Frailty Score-Guided Dosing of Lenalidomide, Dexamethasone, and Daratumumab for the Treatment of Multiple Myeloma, MMY2035 Study
- Written informed consent and Health Insurance Portability and Accountability Act (HIPAA) authorization for release of personal health information. * NOTE: HIPAA authorization may be included in the informed consent or obtained separately
- Newly diagnosed, symptomatic multiple myeloma (MM) who have frailty score of 1 or higher; patients age >= 75 or younger patients with comorbidities (< 75): * Frailty score takes into account age, as well as the geriatric assessments incorporating 3 tools: the Katz Activity of Daily Living (ADL), the Lawton Instrumental Activity of Daily Living (IADL), and the Charlson Comorbidity Index (CCI)
- Eastern Cooperative Oncology Group (ECOG) performance status of 0-2 within 14 days prior to registration
- Measurable disease according to the International Myeloma Working Group criteria: * Serum M-protein >= 1 g/dL * Urine M-protein >= 200 mg/24 hour (h), or * Serum free light-chain (FLC) assay: involved FLC level >= 10 mg/dL provided serum FLC ratio is abnormal * Clonal bone marrow plasma cells >= 10%
- No prior systemic therapy for myeloma is allowed. Surgery such as vertebroplasty or intramedullary rod placements, and local palliative radiation are allowed as long as subjects have no residual adverse effects (AEs) from prior therapies at the time of screening
- Life expectancy of > 3 months as determined by the treating physician
- Absolute neutrophil count (ANC) >= 1.0 K/mm^3 (obtained within 14 days prior to registration)

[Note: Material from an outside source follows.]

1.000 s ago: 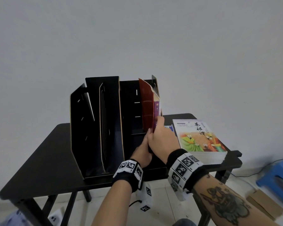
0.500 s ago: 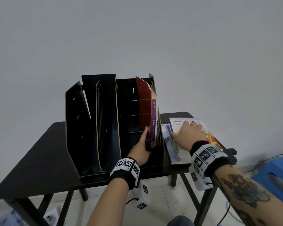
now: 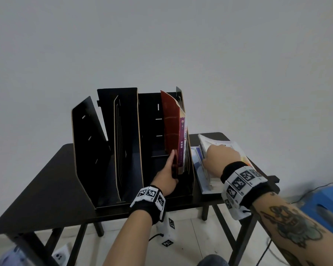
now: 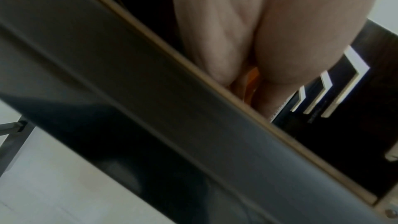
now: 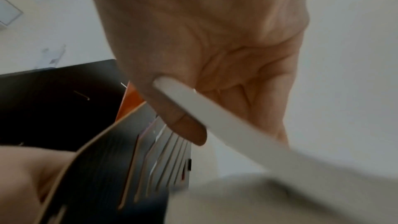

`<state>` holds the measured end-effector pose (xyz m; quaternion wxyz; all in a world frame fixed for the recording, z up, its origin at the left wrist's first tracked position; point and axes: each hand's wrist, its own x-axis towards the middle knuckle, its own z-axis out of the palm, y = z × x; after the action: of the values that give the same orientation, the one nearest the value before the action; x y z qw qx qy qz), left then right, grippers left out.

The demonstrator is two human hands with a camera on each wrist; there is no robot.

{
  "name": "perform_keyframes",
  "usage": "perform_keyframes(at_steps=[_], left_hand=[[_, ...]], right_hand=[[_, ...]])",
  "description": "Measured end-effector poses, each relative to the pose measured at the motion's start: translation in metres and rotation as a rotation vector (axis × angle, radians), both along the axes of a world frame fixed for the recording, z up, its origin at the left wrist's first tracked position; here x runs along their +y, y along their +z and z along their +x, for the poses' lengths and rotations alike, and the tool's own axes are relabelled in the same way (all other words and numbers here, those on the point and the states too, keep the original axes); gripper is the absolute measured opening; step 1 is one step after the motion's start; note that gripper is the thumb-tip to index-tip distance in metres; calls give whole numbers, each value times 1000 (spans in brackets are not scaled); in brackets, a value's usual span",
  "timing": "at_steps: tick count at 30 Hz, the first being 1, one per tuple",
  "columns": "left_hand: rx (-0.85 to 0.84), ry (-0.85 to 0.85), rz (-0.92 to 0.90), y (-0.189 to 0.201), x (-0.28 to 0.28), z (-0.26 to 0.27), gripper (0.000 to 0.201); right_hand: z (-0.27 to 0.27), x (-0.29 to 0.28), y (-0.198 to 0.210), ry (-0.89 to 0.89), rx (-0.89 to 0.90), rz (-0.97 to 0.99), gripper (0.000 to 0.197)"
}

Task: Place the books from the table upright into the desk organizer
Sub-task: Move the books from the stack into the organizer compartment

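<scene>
Red book [image 3: 172,131] upright in organizer [image 3: 123,143] — left hand [image 3: 166,173] flat against it, right hand [image 3: 222,157] pinching top book [image 3: 206,143].

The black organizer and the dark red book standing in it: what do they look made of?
The desk organizer looks like thin wood fibreboard with a matte black face: its cut edges show pale tan. The red book seems a paperback, its glossy card cover bending at the top.

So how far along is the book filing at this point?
Partly done. A red book and others stand in the desk organizer's right compartment, steadied by the left hand. In hand: the right hand grips the top book of the stack on the table. Left: that book and at least one more beneath it.
</scene>
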<state>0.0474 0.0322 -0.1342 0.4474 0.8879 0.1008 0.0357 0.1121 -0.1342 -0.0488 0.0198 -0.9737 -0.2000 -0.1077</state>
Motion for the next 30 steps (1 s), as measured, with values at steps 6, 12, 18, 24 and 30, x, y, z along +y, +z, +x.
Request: perform_keyframes(at_steps=[6, 12, 18, 24, 30], left_hand=[[12, -13, -1, 0, 1, -1, 109], [-1, -17, -13, 0, 1, -1, 110], [7, -5, 10, -1, 0, 0, 108], [-3, 4, 36, -1, 0, 1, 105], [11, 33, 55, 0, -1, 0, 101]], right_hand=[[-5, -10, 48, 1, -134, 386, 24], [-28, -15, 86, 152, -268, 1080, 14], [-56, -3, 99, 268, -382, 1366, 19], [-55, 19, 87, 355, -255, 1092, 35], [-68, 32, 74, 415, -296, 1143, 26]])
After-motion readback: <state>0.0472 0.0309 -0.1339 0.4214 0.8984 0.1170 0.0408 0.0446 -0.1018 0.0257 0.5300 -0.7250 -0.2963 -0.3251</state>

- Platelet >= 50 K/mm^3 (obtained within 14 days prior to registration)
- Hemoglobin (Hgb) >= 8 g/dL (obtained within 14 days prior to registration)

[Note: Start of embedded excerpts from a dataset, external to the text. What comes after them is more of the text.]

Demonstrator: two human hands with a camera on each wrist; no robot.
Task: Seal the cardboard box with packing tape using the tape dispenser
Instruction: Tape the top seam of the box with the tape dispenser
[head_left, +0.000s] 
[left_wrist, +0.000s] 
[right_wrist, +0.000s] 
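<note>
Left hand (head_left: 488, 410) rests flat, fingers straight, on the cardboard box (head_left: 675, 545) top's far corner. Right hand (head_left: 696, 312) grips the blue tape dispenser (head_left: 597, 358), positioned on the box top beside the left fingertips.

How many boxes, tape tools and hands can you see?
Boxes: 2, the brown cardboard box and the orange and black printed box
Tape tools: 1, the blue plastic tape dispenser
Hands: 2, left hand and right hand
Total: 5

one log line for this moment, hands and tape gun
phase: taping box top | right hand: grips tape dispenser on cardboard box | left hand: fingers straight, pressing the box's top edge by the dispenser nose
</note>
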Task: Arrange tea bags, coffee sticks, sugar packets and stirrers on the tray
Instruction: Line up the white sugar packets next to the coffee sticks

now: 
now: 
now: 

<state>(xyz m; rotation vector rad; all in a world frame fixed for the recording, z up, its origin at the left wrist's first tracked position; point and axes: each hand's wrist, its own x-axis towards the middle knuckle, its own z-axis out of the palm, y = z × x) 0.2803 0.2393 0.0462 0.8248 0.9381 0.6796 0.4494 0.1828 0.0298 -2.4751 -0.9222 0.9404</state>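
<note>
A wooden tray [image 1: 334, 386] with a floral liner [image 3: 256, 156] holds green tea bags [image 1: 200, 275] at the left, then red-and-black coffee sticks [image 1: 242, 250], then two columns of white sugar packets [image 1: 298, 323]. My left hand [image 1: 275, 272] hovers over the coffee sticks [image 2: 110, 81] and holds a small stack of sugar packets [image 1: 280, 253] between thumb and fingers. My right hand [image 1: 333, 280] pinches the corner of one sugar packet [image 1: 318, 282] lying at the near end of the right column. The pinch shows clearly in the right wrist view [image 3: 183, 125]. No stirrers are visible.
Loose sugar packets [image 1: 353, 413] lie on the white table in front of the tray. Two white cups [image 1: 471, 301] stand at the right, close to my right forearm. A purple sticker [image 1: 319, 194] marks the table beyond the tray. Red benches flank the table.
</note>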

- Calculated creatinine clearance >= 30 mL/min using 24 hour urine creatinine clearance (obtained within 14 days prior to registration)

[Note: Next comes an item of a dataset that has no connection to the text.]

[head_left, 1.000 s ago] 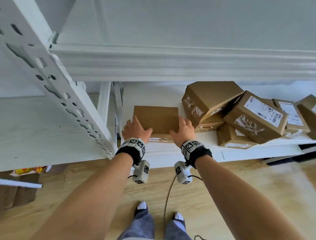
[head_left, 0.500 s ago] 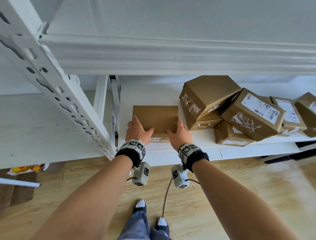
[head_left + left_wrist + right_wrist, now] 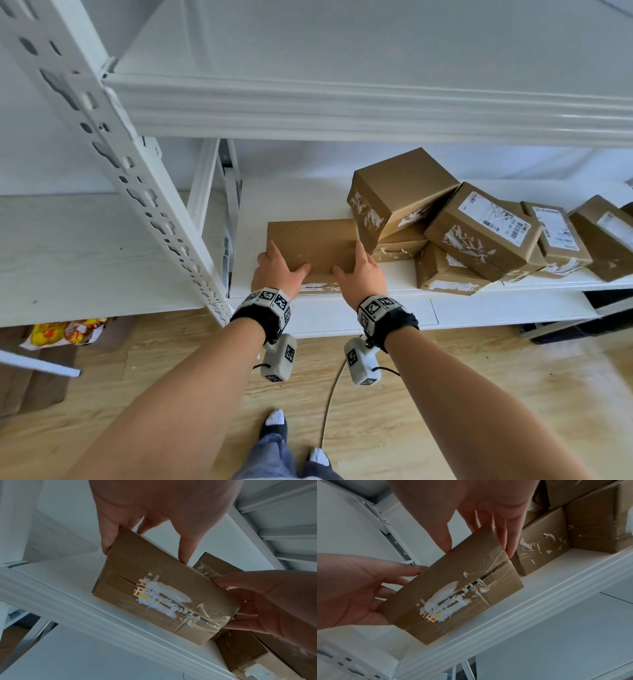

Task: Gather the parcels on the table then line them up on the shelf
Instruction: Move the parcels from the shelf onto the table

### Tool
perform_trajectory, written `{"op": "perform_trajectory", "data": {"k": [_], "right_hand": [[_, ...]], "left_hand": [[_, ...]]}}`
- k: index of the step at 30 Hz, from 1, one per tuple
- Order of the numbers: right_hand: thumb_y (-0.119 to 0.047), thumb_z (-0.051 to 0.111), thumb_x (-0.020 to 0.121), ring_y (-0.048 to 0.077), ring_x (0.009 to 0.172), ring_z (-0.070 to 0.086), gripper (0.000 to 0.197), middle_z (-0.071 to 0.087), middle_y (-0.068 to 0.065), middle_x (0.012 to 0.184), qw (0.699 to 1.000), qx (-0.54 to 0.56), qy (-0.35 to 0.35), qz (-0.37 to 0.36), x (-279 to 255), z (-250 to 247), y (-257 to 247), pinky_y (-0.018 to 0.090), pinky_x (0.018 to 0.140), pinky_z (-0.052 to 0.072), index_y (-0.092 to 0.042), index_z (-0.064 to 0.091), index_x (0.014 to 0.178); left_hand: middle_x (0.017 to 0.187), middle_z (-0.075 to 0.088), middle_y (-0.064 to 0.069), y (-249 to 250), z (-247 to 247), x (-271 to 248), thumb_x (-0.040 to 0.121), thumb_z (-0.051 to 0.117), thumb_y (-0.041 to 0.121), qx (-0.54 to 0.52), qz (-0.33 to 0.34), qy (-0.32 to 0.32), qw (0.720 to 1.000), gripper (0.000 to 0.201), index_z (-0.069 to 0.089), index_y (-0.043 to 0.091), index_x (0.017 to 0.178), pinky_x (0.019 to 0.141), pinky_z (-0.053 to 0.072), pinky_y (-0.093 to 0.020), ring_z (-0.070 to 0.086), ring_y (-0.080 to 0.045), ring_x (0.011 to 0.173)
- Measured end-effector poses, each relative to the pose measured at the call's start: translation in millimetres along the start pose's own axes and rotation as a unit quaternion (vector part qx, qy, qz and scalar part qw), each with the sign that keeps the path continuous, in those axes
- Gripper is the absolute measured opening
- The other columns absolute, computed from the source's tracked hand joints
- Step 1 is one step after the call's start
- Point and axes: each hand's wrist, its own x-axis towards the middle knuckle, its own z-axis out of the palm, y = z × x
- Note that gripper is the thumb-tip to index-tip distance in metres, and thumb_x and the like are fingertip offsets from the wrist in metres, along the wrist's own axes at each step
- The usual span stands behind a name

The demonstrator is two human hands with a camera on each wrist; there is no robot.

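A flat brown parcel (image 3: 311,245) lies on the white shelf (image 3: 479,308) near its front edge, at the left end. My left hand (image 3: 277,270) holds its left side and my right hand (image 3: 363,274) its right side, thumbs on top. The wrist views show the parcel's taped front face (image 3: 163,599) (image 3: 458,588) with white label scraps, pinched between the thumb and fingers of my left hand (image 3: 154,513) and of my right hand (image 3: 471,500). Its right edge meets a jumbled pile of brown parcels (image 3: 400,181); one of them (image 3: 479,229) carries a barcode label.
A perforated white upright (image 3: 144,192) stands just left of the parcel. The beam of the upper shelf (image 3: 342,109) hangs overhead. Bare shelf surface (image 3: 291,198) lies behind the parcel. Another white shelf (image 3: 85,257) lies to the left, with yellow packaging (image 3: 65,334) under it.
Both hands stay on the flat parcel's sides. The parcel has slid slightly right, closing the small gap to the pile. The head camera has shifted a little.
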Motion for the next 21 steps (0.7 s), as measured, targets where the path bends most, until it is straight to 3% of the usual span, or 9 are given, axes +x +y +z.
{"op": "perform_trajectory", "data": {"k": [12,21], "right_hand": [[-0.043,0.058,0.093,0.031,0.129,0.049,0.079,0.045,0.008,0.149,0.999,-0.011,0.01,-0.033,-30,-17,15,0.041,0.104,0.045,-0.015,0.019,0.156],[-0.047,0.055,0.093,0.032,0.124,0.052,0.077,0.051,0.008,0.143,0.999,-0.031,0.005,-0.043,-74,-7,15,0.04,0.102,0.045,-0.018,0.021,0.156]], "left_hand": [[0.147,0.039,-0.015,2,8,-43,0.089,0.056,0.066,-0.007,-0.016,0.007,1.0,0.1,0.007,0.014,0.159,0.097,0.046,-0.041,0.052,-0.035,0.126],[0.141,0.047,-0.013,-29,11,-81,0.086,0.054,0.072,0.013,-0.039,0.011,0.999,0.103,0.009,0.014,0.159,0.095,0.051,-0.042,0.056,-0.033,0.121]]}}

- Bilirubin =< 2 x upper limit of normal (ULN) (obtained within 14 days prior to registration)
- Aspartate aminotransferase (AST) =< 2 x ULN (obtained within 14 days prior to registration)
- Alanine aminotransferase (ALT) =< 2 x ULN (obtained within 14 days prior to registration)
- International normalized ratio (INR) or prothrombin time (PT) =< 2 x ULN (obtained within 14 days prior to registration)
- Activated partial thromboplastin time (aPTT) =< 2 x ULN (obtained within 14 days prior to registration)
- Females of childbearing potential must have a negative serum pregnancy test within 14 days prior to registration. NOTE: Females are considered of child bearing potential unless they are surgically sterile (have undergone a hysterectomy, bilateral tubal ligation, or bilateral oophorectomy) or they are naturally postmenopausal for at least 12 consecutive months
- Females of childbearing potential and males must be willing to abstain from heterosexual activity or to use 2 forms of effective methods of contraception from the time of informed consent until 30 days after treatment discontinuation. The two contraception methods can be comprised of two barrier methods, or a barrier method plus a hormonal method
- As determined by the enrolling physician or protocol designee, ability of the subject to understand and comply with study procedures for the entire length of the study
- Active infection requiring systemic therapy
- Poorly controlled reactive airway diseases including COPD or asthma. In subjects with underlying disease of chronic obstructive pulmonary disease (COPD) or asthma, spirometric analysis is recommended. Subjects with forced expiratory volume in one second (FEV1) < 50% is excluded
- Other medical conditions interfering with the administration of and compliance to treatments
- Plasma cell leukemia or amyloidosis
- Pregnant or breastfeeding
- Known additional malignancy that is active and/or progressive requiring treatment; exceptions include basal cell or squamous cell skin cancer, in situ cervical or bladder cancer, or other cancer for which the subject has been disease-free for at least five years
- Active central nervous system (CNS) involvement by MM
- Contraindication to receive antiplatelet or anticoagulant prophylaxis
- Subject is: * Seropositive for human immunodeficiency virus (HIV) * Seropositive for hepatitis B (defined by a positive test for hepatitis B surface antigen [HBsAg]). Subjects with resolved infection (ie, subjects who are HBsAg negative but positive for antibodies to hepatitis B core antigen [anti-HBc] and/or antibodies to hepatitis B surface antigen [antiHBs]) must be screened using real-time polymerase chain reaction (PCR) measurement of hepatitis B virus (HBV) deoxyribonucleic acid (DNA) levels. Those who are PCR positive will be excluded. EXCEPTION: Subjects with serologic findings suggestive of HBV vaccination (anti-HBs positivity as the only serologic marker) AND a known history of prior HBV vaccination, do not need to be tested for HBV DNA by PCR * Seropositive for hepatitis C (except in the setting of a sustained virologic response [SVR], defined as aviremia at least 12 weeks after completion of antiviral therapy)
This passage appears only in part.